The website lets clubbers queue up, visit bathrooms, and even get turned away by bouncers, all to raise money for charity.
Are you missing the sticky and cramped dance floors of nightclubs? Craving the heavy bass beats of an underground DJ?
While I can’t promise you’ll be able to do the real thing outside anytime soon, a team of European promoters and creators have banded together to launch ‘Club Quarantäne’, a virtual online experience that recreates the highs and lows of late night clubbing in Berlin. Three live events have been hosted so far that can last up to 40 hours at a time and over 700,000 unique guests have taken part. More are planned for later this year.
All you have to do to attend is visit the ‘Club Quarantäne’ website via your desktop browser whenever a ‘club night’ is scheduled. The site uses a mix of 360-degree-video, live streaming, and interactive selection screens to bring the idea to life, complete with virtual bouncers and security questions you’ll have to answer correctly if you want to be ‘let in’.
There’s no guarantee you’ll be allowed entry, by the way. The first club night on the website saw 40,000 people rejected for getting questions wrong, though you can just refresh your browser and try again if you’re determined enough. Carlo Luis Ruben Schenk is a Berlin club promoter who’s part of the team behind Club Quarantäne, and he explained to Business Insider that there’s no clear way to get the security questions right. ‘It’s random. It’s also a joke about security guys and the night hosts in clubs.
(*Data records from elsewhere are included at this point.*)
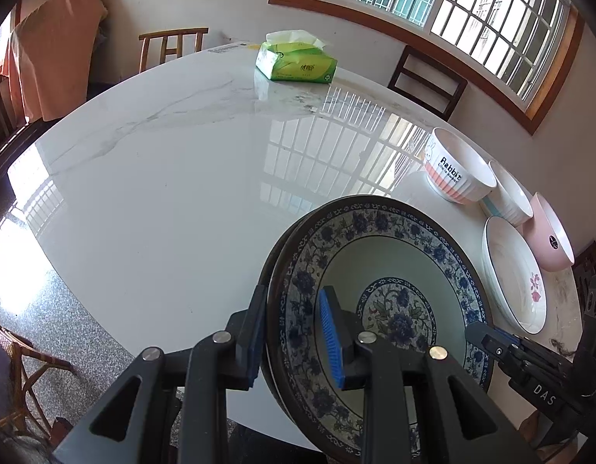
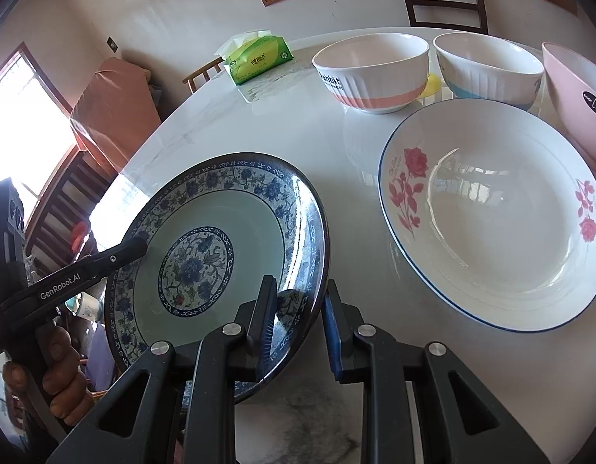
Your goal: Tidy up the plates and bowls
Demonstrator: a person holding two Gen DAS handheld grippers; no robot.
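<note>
A blue-and-white floral plate (image 1: 390, 270) (image 2: 228, 208) is held tilted above the near edge of the white marble table (image 1: 181, 201). My left gripper (image 1: 296, 342) straddles its left rim, one finger on each face. My right gripper (image 2: 298, 328) straddles its right rim the same way; it also shows in the left wrist view (image 1: 491, 342). A white plate with red roses (image 2: 491, 212) (image 1: 514, 274) lies flat to the right. Behind it stand a white "Rabbit" bowl with a pink band (image 2: 371, 73) (image 1: 458, 168), a white bowl with a blue band (image 2: 487, 67) and a pink bowl (image 2: 576, 92) (image 1: 549, 232).
A green tissue pack (image 1: 296, 62) (image 2: 257, 58) lies at the table's far side. Wooden chairs (image 1: 427, 81) stand around the table, one draped with an orange cloth (image 1: 54, 50). A window (image 1: 433, 4) lines the far wall. A speckled floor (image 1: 65, 340) lies below left.
</note>
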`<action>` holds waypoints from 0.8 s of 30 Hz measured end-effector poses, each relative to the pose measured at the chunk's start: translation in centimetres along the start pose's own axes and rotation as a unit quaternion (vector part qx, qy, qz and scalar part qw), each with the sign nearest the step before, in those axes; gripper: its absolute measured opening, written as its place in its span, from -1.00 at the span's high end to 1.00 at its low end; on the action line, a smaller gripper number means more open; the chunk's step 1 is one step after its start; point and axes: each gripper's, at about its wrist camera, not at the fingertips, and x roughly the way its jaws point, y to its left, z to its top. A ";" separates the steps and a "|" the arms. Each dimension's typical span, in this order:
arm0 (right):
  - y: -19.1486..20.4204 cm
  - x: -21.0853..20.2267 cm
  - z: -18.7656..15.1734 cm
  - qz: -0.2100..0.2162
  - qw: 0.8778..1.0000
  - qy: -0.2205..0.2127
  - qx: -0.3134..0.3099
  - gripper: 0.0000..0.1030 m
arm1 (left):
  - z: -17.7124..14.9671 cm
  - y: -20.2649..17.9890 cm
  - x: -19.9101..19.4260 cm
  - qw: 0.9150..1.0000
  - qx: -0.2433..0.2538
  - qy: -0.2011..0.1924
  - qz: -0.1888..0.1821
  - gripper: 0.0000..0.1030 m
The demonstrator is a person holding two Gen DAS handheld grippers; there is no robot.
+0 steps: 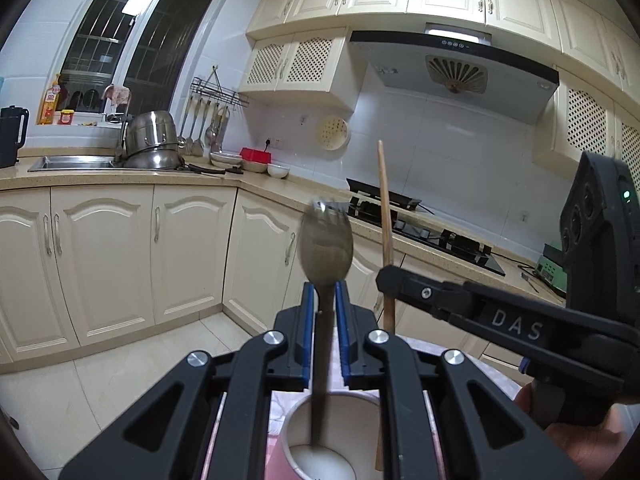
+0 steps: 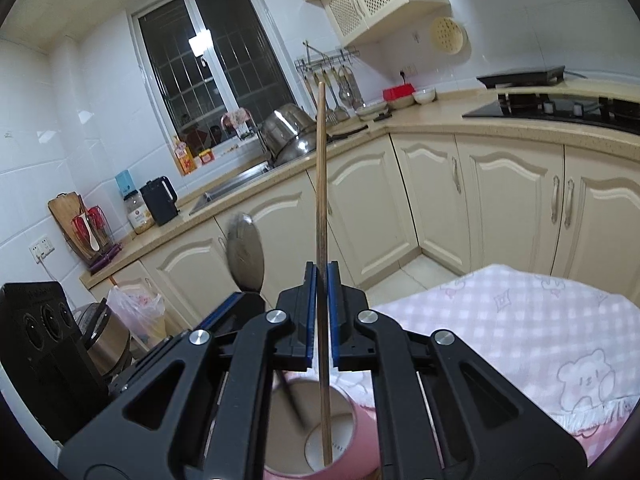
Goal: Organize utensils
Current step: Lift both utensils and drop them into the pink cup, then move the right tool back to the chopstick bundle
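Observation:
My left gripper is shut on the handle of a metal spork, held upright with its lower end inside a pink paper cup. My right gripper is shut on a wooden chopstick, also upright with its lower end in the same cup. In the left wrist view the right gripper grips the chopstick just right of the spork. In the right wrist view the spork stands to the left, with the left gripper's fingers below it.
The cup stands on a table with a pink checked cloth. Kitchen counters with cream cabinets run behind, with a sink, steel pots, a gas hob and a black kettle.

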 end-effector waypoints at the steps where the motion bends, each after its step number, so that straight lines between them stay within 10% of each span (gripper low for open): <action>1: -0.2 -0.2 -0.1 -0.006 1.000 0.004 0.001 0.74 | 0.0 0.1 -0.1 1.000 -0.001 0.002 0.001 0.58; 4: -1.2 -1.3 -0.3 -0.016 1.000 -0.006 0.017 -0.66 | 0.2 0.5 -0.8 1.000 -0.008 0.002 0.004 0.01; 11: -2.5 -3.5 0.2 -0.027 0.999 -0.007 0.035 -0.86 | 1.4 0.5 -3.9 1.000 -0.003 -0.004 0.030 -0.77; 24: -3.6 -8.8 -0.6 -0.064 0.995 0.054 0.047 -0.87 | 3.1 -1.9 -9.5 0.997 0.032 0.028 0.069 -0.86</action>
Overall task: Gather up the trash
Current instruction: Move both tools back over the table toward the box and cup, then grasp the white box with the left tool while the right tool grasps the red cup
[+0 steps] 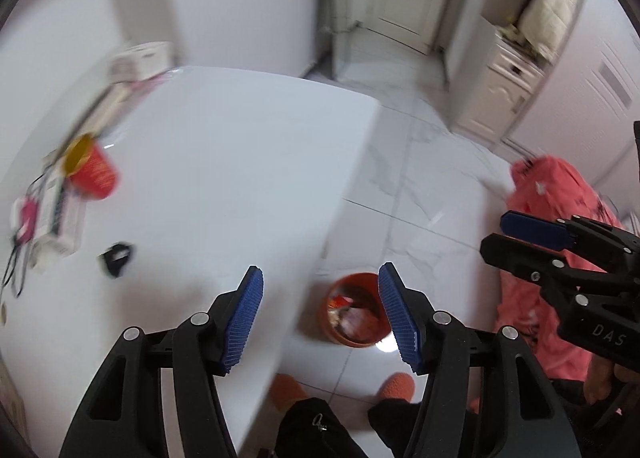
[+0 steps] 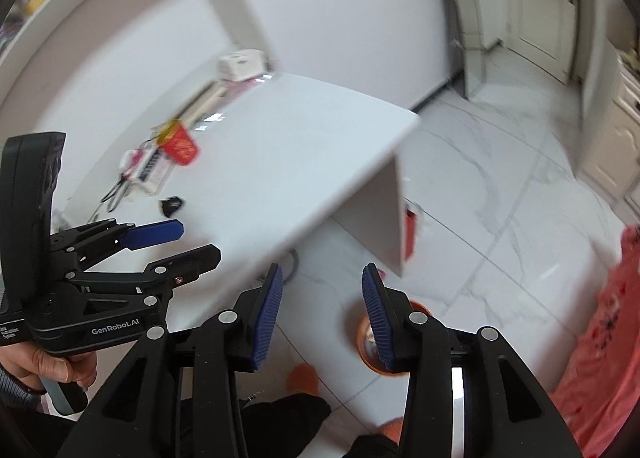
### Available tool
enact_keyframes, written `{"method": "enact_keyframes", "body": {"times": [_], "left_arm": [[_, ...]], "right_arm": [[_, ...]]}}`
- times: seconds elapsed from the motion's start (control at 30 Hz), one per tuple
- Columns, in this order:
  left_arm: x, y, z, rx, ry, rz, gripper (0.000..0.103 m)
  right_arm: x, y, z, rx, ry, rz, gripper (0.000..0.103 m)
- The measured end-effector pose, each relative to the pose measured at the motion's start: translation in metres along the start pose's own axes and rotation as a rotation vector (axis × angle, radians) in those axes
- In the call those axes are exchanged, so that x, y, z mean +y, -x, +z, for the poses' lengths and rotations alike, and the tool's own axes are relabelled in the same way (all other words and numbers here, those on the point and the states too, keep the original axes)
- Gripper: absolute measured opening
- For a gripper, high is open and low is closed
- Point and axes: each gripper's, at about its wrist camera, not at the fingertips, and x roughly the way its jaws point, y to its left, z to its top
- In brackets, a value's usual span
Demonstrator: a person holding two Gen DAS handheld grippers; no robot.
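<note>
Orange waste bin (image 1: 354, 310) on floor beside white table (image 1: 224, 162), already holding wrappers. Left gripper (image 1: 320, 314) and right gripper (image 2: 322, 314) both spread, empty. Probably between pickups; next, reach toward red cup (image 1: 94, 172) lying on table.

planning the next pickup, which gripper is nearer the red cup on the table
Left. The left gripper is at the table's near edge, closer to the red cup; the right gripper is off the table, above the floor bin.
</note>
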Motion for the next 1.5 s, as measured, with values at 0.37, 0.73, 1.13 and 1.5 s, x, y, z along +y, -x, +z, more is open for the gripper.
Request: {"method": "enact_keyframes", "body": {"times": [0.37, 0.73, 1.13, 1.5], "left_arm": [[0.087, 0.042, -0.016, -0.052, 0.175, 0.12, 0.061], [0.175, 0.055, -0.03, -0.043, 0.288, 0.182, 0.061], [0.242, 0.031, -0.016, -0.012, 0.319, 0.195, 0.061], [0.295, 0.005, 0.009, 0.002, 0.296, 0.241, 0.083]], "right_arm": [[0.107, -0.042, 0.045, 0.005, 0.175, 0.118, 0.043], [0.191, -0.101, 0.079, 0.045, 0.284, 0.179, 0.043], [0.232, -0.16, 0.106, 0.087, 0.327, 0.193, 0.043], [0.244, -0.218, 0.139, 0.104, 0.331, 0.164, 0.055]]}}
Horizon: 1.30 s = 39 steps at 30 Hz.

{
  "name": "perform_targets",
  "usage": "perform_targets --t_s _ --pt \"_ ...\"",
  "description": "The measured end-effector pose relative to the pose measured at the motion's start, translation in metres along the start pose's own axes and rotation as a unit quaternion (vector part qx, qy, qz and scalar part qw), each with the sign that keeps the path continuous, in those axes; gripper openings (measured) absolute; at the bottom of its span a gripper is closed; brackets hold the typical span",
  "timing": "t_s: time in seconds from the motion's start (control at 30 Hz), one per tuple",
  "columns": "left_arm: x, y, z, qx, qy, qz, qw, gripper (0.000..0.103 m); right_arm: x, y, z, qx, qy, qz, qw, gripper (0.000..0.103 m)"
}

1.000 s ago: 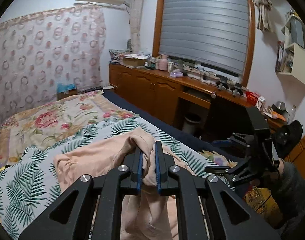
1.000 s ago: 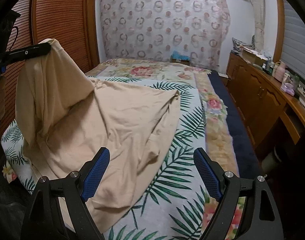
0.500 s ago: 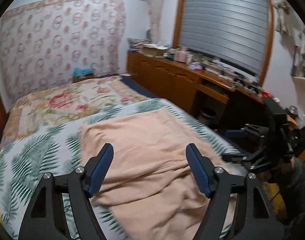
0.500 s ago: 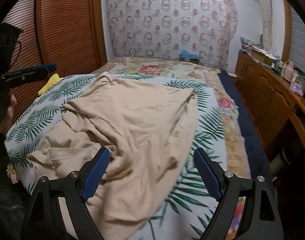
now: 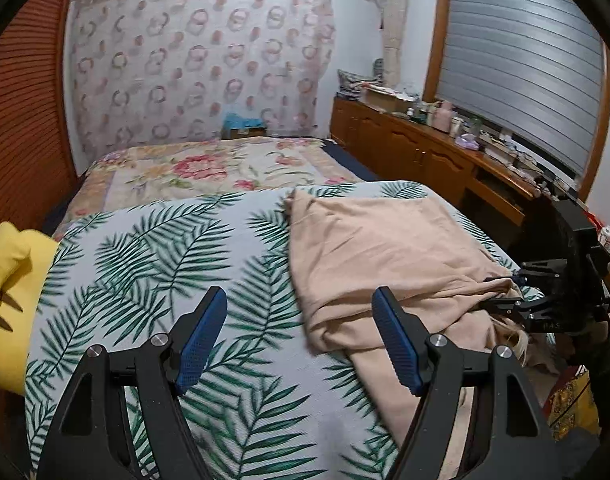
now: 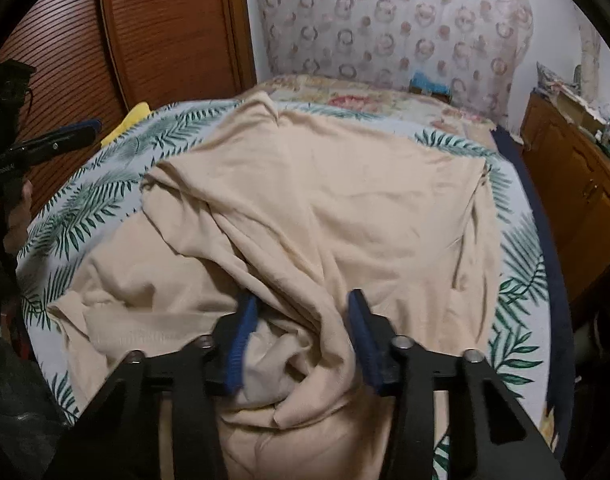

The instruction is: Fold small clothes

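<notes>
**Operator:** Beige garment [image 6: 325, 208]: it lies on the palm-leaf sheet [image 5: 153, 264] of the bed, toward the near right corner, with its near end spilling over the near edge. One rough fold is in place: in the right wrist view a layer lies doubled back over the middle. The near end is bunched and creased.

**Supervisor:** State of the tongs?

**Operator:** Left gripper [image 5: 301, 344]: jaws wide, nothing between them. It hovers over bare sheet just left of the garment's left edge. Right gripper [image 6: 301, 340]: its jaws have just been closing, and a bunched ridge of cloth sits between them. The blue pads [image 6: 241, 344] stand at a narrow gap. I cannot tell whether they already press on the cloth.

**Supervisor:** Progress?

**Operator:** Early, in my judgement. The outline is uneven, with no squared edges. Remaining: secure the near end, smooth it, fold again, and square up.

**Supervisor:** Other items?

**Operator:** A yellow cloth [image 5: 13, 288] at the left edge of the bed, untouched and well apart from the garment.
</notes>
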<state>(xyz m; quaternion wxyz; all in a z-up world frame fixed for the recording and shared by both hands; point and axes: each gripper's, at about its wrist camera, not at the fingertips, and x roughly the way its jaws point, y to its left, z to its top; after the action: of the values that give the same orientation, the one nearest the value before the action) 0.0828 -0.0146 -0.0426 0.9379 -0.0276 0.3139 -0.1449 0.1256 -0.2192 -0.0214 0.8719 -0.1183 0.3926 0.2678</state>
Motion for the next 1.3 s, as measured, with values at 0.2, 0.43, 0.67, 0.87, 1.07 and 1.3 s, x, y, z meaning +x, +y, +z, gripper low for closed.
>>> perform_targets --t_s 0.2,0.43,0.67,0.87,1.07,1.3 --pt "0.0 0.005 -0.007 0.004 -0.024 0.032 0.9992 0.076 -0.014 0.006 0.004 -0.02 -0.017 0.006 1.0 0.01" --pt "0.0 0.007 -0.008 0.011 -0.022 0.035 0.9991 0.076 -0.069 0.011 -0.003 -0.014 -0.084 0.007 0.996 0.009" --pt "0.004 0.004 -0.01 0.017 -0.009 0.027 0.9994 0.076 -0.105 0.007 -0.028 0.005 -0.112 -0.011 0.994 0.009" --pt "0.01 0.003 -0.013 0.008 0.001 0.017 0.9998 0.076 -0.091 -0.008 -0.055 0.031 -0.055 -0.04 0.997 0.009" --pt "0.009 0.002 -0.016 0.004 0.0 0.01 0.9999 0.076 -0.088 -0.011 -0.065 0.038 -0.038 -0.053 0.997 0.016" --pt "0.007 0.0 -0.018 0.003 -0.005 0.002 1.0 0.076 -0.105 -0.008 -0.04 0.024 -0.069 -0.069 0.995 0.064"
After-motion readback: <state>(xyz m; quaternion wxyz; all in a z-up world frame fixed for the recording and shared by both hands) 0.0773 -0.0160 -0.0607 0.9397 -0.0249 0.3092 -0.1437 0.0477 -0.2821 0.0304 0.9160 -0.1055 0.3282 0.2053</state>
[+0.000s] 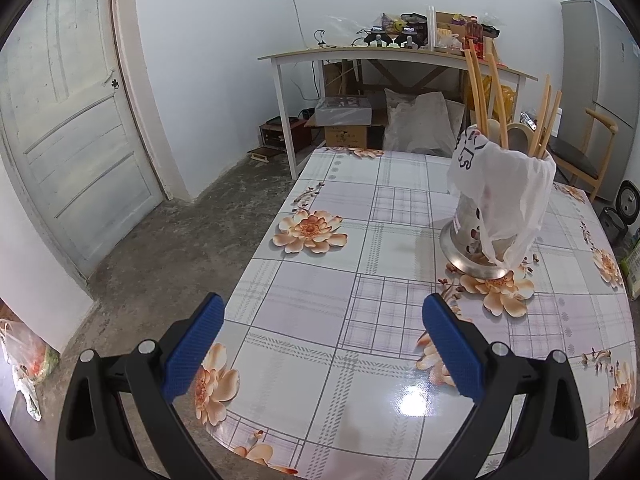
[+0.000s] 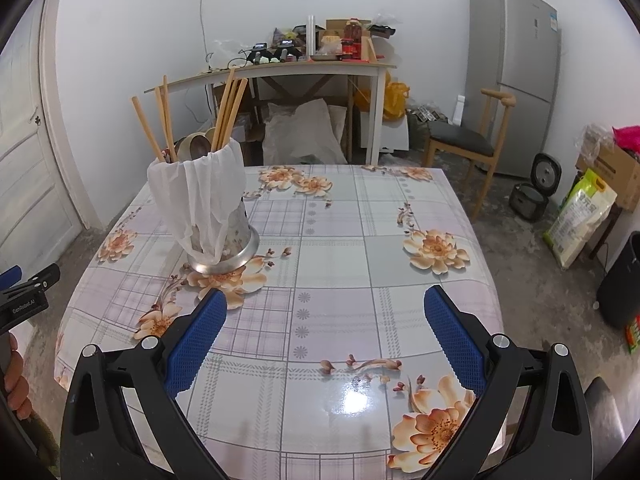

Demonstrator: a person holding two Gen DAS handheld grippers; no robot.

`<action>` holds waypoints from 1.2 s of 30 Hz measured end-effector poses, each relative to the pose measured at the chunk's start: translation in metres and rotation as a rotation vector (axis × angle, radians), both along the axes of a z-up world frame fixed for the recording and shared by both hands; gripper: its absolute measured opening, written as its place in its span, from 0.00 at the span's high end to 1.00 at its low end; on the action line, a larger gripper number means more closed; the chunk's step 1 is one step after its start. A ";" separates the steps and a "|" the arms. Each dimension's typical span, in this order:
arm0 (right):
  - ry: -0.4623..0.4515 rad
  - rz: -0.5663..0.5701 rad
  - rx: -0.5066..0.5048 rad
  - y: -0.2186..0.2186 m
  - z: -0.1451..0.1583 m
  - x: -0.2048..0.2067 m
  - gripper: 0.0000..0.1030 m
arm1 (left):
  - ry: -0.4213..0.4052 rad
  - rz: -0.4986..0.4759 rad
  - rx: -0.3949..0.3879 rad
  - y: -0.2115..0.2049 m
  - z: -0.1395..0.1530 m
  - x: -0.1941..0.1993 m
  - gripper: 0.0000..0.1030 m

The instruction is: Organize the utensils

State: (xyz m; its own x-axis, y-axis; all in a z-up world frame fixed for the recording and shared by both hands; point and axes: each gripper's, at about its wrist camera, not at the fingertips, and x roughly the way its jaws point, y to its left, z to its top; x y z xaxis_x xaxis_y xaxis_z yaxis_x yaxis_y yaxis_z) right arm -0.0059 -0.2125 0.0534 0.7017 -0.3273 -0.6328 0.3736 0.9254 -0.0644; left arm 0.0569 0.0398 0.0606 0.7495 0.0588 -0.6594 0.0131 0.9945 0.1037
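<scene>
A metal utensil holder stands upright on the floral tablecloth, draped with a white plastic bag. Wooden chopsticks and spoons stick out of its top. My left gripper is open over the table's near left edge, well short of the holder. My right gripper is open too, nothing between its blue pads, with the holder ahead to its left. The left gripper also shows at the right wrist view's left edge, held by a hand.
A white side table piled with clutter stands at the back wall, with boxes and sacks beneath. A wooden chair, a fridge, a rice cooker and a rice bag stand right. A door is left.
</scene>
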 end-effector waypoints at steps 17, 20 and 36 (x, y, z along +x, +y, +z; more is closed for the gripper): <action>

Sometimes it really feels random why you aren’t chosen to get in’.
While other online club nights have been floating about during lockdown, most have involved a simple Zoom stream of a DJ at home with a live chat. Club Quarantäne cranks things up a notch, with fully realised 3D spaces that you can roam around in and interactive visuals that will shift and alter depending on what you do. Virtual ‘bathrooms’ also serve as smaller chat rooms where users can alter their profiles and exchange Zoom links for external virtual parties with one another.
Club Quarantäne is completely free, but a virtual ‘bar’ area allows you to make donations if you so wish. Over €14,000 has been raised for charities such as Seawatch, which helps rescue refugees in the Mediterranean, and the team are eager to continue hosting virtual events for Pride dates in the future.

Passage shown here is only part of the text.